Integrating Feature Stores in ML architecture.

Last Updated on May 30, 2022 by Editorial Team

Author(s): Prithivee Ramalingam

Originally published on Towards AI the World’s Leading AI and Technology News and Media Company. If you are building an AI-related product or service, we invite you to consider becoming an AI sponsor. At Towards AI, we help scale AI and technology startups. Let us help you unleash your technology to the masses.

Introduction:

According to the World Economic Forum, at the beginning of 2020, the number of bytes in the digital world is 40 times the number of stars available in the observable Universe. That sure is massive, but the real question we have to ask is, can we make sense of this abundant data? The data has to be cleaned, transformed and engineered, and stored to make sense of it.

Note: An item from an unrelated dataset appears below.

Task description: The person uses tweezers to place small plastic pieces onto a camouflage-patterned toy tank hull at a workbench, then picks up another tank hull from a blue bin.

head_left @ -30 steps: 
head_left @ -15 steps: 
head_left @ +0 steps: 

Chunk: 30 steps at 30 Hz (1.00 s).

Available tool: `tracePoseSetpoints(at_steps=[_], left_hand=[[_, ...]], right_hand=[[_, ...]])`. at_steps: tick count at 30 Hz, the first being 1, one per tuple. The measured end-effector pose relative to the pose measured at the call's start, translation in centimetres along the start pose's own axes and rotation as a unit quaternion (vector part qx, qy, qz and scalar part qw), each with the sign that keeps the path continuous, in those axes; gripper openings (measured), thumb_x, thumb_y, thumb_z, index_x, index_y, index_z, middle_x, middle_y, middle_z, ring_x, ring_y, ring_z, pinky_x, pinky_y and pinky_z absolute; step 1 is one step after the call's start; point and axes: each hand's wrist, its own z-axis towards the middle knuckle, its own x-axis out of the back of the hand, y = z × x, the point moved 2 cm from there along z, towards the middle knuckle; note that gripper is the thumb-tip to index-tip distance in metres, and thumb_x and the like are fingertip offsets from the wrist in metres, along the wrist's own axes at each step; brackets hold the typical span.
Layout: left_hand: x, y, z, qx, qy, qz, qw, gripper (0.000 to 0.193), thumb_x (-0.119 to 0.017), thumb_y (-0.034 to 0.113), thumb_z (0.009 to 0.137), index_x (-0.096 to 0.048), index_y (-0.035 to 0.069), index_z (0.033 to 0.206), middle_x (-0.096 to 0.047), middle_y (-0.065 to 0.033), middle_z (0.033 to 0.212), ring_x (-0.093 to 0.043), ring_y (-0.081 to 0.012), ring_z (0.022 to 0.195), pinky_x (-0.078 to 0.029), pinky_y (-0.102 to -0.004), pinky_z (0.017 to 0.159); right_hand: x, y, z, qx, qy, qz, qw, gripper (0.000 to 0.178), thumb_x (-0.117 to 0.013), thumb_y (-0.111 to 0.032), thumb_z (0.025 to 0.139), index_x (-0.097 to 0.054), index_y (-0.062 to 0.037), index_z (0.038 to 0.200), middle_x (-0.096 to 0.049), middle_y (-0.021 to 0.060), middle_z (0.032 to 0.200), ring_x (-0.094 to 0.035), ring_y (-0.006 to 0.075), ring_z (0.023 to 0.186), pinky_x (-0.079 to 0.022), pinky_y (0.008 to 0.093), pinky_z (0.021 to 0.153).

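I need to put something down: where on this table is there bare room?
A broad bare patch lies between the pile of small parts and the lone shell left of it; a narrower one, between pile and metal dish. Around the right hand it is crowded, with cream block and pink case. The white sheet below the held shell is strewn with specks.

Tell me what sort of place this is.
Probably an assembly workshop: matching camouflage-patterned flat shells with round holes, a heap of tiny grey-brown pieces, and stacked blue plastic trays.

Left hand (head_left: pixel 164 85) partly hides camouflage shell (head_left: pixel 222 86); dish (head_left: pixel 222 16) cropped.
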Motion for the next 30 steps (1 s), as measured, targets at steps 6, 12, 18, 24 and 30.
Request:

During this process, a lot of care must be provided to reduce redundancy. There must be organization-level centralized storage so that all teams have an idea of what features are already present. So they don’t waste time on Engineering Features which are already available. Feature store is getting high recognition since it is adopted by companies with abundant data to solve the redundancy and decentralization problems.

Why do we require a Feature Store?

Feature Engineering is the process of deriving a new feature after preprocessing a pile of raw data. For Engineering a single feature we collect related data, design the pipeline, analyze its business value, discuss the format, etc. These steps are exhaustive on their own, on top of that, this is an iterative process, we do this multiple times till we get satisfactory results. Based on whether it is batch or streaming data the Feature Engineering procedure and architecture differ. Proper planning and administration are required to store the Features along with necessary metadata.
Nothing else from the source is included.